I am using AWS EC2 instance and running NGINX as reverse proxy. How can I fix this misconfiguration of SSL?

The certificate returned by the server does not match the name in the URL. Based on this description you've created a certificate for newDomain.live but you are trying to access the site using and IP address xxx.xxx.xxx.xxx, which is not the domain you created.

If the domain is not a valid domain (i.e. no DNS entry you can add the domain to your local hosts file, with the IP as the target then put the domain name in your browser as the address. This will redirect to the IP defined in your hosts file.

For more information, update host in windows, update host in linux.

Solution: access the website using the same domain name that you registered the certificate for.

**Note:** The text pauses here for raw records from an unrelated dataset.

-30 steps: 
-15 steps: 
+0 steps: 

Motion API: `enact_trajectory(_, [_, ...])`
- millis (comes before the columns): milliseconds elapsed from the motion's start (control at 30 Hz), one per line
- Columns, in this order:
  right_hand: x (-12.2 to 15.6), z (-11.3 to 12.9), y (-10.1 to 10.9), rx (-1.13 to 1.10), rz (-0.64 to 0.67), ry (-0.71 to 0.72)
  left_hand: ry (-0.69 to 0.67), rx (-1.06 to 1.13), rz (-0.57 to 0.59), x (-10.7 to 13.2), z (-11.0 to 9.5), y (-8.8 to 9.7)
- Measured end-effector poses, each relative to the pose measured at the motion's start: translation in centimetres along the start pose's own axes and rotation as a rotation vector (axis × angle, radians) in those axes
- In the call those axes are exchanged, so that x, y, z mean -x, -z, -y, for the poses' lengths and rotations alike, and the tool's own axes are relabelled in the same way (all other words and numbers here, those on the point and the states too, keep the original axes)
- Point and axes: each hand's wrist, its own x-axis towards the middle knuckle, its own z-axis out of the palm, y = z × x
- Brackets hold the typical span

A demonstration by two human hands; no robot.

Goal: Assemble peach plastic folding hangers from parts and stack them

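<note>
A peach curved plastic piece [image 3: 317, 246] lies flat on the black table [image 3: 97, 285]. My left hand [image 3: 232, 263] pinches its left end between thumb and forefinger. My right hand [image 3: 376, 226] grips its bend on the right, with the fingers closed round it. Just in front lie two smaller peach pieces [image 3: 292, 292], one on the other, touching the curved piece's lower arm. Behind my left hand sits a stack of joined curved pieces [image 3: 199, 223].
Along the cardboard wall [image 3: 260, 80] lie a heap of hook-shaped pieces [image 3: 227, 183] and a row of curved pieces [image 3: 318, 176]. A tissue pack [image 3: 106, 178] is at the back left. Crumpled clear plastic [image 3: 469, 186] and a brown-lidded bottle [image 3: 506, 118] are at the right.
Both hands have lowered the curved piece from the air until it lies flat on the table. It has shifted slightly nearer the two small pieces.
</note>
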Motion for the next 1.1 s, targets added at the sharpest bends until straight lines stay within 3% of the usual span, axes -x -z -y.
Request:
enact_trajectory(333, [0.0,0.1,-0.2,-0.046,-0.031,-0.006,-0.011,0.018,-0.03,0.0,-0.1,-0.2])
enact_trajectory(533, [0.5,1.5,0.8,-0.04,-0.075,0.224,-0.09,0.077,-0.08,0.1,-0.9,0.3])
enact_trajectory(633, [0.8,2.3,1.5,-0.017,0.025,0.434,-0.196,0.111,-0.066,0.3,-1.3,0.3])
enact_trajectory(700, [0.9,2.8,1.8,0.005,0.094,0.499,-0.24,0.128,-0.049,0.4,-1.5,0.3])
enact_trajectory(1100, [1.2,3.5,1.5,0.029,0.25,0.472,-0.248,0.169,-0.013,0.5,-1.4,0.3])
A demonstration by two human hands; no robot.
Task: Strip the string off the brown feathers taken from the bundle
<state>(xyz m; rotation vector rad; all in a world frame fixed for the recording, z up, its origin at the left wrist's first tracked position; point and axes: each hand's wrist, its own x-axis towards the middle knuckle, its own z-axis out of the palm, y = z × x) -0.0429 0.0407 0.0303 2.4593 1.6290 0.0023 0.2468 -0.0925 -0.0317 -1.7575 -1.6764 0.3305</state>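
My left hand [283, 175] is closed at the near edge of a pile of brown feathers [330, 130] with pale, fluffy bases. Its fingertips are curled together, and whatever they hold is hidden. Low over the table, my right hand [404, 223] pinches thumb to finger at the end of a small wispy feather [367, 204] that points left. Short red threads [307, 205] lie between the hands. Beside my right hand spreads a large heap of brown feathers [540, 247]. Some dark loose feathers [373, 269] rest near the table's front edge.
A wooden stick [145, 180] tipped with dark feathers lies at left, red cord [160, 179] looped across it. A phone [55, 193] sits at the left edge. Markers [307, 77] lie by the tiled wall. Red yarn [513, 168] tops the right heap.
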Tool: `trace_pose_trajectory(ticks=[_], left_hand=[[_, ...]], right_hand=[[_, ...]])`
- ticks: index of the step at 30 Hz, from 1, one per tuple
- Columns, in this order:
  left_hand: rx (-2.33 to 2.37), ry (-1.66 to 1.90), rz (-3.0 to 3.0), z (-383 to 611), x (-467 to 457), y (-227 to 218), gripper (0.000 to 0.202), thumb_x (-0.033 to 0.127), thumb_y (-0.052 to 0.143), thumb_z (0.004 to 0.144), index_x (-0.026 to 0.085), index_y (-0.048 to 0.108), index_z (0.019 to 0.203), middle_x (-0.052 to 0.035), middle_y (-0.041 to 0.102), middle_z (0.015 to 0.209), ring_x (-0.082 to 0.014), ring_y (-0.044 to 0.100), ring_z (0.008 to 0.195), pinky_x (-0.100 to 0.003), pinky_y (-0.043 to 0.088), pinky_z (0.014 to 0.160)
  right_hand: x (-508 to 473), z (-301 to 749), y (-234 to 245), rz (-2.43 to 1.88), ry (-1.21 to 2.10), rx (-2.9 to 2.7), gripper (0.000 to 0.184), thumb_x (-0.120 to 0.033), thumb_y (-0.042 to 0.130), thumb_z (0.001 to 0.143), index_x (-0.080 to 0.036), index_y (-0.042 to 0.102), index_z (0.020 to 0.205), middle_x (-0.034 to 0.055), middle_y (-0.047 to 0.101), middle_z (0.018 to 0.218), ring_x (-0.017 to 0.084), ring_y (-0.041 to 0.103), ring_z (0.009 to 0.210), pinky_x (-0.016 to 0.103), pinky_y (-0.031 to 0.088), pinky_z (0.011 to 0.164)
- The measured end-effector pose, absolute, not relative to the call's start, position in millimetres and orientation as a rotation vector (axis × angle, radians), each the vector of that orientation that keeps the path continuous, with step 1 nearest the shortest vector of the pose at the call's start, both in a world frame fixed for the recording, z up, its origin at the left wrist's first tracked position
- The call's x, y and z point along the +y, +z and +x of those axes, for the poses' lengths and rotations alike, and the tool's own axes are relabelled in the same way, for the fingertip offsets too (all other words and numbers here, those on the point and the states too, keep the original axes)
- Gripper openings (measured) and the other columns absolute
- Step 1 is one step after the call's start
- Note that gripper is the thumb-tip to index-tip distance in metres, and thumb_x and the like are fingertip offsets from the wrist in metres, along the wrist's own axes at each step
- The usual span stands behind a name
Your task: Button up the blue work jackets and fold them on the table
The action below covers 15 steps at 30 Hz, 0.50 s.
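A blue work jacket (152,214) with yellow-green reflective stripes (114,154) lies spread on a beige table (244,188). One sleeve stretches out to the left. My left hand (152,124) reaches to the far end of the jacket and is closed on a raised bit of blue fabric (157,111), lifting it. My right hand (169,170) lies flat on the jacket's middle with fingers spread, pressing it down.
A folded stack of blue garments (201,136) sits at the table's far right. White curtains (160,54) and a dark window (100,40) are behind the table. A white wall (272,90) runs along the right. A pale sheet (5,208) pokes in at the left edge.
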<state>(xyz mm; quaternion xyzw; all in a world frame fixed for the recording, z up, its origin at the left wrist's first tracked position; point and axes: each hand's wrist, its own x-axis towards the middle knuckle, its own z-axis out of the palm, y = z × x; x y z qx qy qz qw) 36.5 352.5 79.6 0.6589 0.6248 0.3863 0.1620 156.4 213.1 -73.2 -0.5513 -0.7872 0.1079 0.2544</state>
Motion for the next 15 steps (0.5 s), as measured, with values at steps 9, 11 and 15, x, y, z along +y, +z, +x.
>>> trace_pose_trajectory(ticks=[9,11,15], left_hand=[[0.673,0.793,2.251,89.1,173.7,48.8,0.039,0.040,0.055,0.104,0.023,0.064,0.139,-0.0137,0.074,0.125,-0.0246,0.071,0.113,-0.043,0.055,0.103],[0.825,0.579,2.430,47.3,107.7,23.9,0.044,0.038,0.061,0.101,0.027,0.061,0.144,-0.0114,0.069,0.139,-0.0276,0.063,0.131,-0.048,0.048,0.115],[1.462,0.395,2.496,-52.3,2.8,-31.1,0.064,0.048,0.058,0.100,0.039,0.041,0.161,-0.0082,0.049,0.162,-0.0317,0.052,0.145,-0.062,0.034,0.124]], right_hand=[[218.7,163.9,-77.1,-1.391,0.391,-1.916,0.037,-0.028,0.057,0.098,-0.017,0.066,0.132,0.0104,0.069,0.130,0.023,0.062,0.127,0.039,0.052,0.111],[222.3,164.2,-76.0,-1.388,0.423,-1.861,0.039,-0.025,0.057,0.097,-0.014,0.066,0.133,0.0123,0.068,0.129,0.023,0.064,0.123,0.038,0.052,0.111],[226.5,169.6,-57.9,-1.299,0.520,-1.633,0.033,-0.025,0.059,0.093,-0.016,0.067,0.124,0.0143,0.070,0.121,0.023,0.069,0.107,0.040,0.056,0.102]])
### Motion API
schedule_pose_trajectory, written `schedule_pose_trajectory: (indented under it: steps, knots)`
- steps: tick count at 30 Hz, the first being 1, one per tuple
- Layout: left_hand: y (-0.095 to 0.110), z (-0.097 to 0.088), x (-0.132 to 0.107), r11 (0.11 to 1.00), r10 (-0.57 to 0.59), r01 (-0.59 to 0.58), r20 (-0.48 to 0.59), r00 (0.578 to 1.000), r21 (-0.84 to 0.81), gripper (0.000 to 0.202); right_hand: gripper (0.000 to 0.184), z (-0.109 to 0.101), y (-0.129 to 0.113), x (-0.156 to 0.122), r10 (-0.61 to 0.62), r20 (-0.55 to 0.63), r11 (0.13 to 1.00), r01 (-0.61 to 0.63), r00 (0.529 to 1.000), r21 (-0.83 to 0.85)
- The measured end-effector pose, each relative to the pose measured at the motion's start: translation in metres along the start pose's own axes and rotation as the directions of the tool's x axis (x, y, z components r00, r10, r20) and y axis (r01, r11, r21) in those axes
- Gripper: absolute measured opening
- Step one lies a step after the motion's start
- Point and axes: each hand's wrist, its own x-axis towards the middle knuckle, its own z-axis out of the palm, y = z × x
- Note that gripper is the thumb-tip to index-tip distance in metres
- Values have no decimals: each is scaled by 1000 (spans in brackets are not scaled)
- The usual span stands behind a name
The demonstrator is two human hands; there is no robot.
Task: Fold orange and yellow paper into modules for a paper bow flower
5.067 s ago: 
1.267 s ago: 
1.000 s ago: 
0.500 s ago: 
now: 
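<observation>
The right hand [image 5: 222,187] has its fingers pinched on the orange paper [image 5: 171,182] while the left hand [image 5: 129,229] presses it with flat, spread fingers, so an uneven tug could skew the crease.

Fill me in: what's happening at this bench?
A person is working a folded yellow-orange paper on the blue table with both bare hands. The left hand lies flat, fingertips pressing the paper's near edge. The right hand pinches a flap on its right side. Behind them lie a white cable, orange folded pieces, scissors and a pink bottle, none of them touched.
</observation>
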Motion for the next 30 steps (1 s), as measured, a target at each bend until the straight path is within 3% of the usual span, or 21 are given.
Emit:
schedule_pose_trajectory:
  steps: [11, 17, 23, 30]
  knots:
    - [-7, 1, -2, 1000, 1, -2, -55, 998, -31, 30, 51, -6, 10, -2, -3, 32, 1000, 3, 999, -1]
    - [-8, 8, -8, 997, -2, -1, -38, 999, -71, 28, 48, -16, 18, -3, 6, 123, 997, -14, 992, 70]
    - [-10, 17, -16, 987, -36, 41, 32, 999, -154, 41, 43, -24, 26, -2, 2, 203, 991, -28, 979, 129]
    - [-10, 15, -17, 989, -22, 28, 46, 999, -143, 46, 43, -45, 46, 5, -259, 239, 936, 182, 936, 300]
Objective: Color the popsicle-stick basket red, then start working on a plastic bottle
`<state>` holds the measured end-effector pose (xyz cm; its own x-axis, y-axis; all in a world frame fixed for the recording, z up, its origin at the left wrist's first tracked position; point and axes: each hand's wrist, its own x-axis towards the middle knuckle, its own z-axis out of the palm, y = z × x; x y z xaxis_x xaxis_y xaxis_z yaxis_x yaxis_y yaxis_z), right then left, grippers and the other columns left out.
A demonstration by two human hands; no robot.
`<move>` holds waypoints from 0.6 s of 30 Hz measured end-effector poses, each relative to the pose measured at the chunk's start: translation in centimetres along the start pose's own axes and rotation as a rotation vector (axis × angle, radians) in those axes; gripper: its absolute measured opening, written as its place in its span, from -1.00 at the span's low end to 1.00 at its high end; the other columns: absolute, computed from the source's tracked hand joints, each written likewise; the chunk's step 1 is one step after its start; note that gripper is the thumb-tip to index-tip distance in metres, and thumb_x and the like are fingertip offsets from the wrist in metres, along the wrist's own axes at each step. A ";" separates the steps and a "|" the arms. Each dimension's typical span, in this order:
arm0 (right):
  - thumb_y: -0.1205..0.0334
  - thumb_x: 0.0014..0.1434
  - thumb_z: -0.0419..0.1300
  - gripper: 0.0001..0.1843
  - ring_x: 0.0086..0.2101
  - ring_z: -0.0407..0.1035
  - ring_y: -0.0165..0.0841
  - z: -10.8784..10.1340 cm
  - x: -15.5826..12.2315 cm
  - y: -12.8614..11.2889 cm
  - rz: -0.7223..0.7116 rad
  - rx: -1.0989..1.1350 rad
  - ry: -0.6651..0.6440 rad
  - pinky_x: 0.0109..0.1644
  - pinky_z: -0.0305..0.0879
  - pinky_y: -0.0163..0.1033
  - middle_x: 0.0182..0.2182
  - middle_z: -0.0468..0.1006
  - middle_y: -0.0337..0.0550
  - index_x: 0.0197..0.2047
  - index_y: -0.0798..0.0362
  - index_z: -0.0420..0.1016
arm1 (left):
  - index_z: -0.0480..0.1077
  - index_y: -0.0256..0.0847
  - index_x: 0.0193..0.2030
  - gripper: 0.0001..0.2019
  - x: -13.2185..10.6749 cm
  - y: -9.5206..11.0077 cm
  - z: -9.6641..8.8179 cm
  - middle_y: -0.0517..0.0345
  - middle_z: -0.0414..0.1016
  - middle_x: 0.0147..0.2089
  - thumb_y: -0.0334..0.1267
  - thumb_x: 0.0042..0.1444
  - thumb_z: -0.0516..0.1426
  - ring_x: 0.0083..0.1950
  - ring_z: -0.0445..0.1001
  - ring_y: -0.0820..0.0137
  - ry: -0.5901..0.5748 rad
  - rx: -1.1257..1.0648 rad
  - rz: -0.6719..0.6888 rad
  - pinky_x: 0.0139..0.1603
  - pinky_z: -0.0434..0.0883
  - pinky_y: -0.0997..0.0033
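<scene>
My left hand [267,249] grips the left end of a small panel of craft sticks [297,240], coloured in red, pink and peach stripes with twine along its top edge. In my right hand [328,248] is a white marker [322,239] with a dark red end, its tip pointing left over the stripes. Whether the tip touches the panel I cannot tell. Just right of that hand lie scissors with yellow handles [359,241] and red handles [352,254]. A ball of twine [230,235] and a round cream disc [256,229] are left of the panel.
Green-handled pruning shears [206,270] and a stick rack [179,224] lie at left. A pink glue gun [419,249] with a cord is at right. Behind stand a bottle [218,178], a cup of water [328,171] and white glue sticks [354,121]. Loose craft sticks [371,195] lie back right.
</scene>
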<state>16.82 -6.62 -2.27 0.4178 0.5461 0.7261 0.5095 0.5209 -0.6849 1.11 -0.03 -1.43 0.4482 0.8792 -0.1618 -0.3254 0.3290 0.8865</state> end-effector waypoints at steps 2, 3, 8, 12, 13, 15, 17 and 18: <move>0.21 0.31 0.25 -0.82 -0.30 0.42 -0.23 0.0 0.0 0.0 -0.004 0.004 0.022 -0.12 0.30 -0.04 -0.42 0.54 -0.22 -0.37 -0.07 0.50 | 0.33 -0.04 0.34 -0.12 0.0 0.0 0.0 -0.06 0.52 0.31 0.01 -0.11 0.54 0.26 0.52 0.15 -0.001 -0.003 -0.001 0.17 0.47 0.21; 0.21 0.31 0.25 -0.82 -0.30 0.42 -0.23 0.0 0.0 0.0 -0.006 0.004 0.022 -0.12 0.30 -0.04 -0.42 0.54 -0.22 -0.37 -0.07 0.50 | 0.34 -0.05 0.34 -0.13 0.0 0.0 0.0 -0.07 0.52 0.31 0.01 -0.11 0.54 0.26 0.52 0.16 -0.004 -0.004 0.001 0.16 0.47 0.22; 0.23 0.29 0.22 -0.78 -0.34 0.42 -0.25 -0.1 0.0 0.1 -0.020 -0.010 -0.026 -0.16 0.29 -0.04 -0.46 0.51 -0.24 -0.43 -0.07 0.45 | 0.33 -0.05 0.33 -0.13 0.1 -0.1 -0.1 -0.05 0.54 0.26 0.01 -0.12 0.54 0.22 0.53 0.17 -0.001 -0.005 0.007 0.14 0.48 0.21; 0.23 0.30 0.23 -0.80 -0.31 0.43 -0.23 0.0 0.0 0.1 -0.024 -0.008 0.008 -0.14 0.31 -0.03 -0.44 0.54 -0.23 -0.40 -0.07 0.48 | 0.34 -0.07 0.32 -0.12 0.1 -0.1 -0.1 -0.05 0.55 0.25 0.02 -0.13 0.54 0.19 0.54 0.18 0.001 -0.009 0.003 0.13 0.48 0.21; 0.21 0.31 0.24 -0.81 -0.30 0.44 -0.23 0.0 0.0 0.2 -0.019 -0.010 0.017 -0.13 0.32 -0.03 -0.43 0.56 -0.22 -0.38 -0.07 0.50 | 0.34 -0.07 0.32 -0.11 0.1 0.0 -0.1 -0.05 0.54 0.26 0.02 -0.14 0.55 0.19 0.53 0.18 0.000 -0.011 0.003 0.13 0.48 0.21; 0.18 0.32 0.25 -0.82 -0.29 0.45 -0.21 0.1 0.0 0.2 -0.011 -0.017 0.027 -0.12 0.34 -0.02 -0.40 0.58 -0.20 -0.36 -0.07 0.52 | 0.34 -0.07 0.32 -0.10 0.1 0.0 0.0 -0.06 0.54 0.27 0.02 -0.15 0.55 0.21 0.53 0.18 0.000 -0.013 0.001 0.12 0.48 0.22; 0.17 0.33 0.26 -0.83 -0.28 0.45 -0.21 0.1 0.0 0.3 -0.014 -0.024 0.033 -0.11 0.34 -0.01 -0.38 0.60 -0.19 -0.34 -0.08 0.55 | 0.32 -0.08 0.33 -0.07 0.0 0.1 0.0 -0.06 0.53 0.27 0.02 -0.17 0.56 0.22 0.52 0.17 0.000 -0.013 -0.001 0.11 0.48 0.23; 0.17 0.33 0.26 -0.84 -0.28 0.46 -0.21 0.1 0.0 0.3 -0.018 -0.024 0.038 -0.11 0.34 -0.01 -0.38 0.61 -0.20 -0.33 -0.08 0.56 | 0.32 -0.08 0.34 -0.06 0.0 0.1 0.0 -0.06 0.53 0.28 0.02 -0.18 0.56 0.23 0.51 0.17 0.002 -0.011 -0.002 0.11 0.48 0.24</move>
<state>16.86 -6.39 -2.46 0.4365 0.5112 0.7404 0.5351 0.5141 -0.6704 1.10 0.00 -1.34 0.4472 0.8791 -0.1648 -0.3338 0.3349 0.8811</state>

See this thread for details of a similar error you are experiencing and this thread for details of self signed certificate errors.

An alternative approach:

This approach does not solve your NGINX problem.

Instead of using NGINX, why don't you front your EC2 instance with an Application Load Balancer.

Then use a certificate generated by AWS Certificate Manager (ACM), not only are the certificates free but:

• they are signed by Amazon, so the certificate is trusted, if you use
• DNS validation the certificates are automatically rotated when they expire.

You can find out how to do this here.

You can restrict traffic to originate from the load balancer using security groups, and you can front the load balancer with Amazon CloudFront.

ACM best practice information is available here.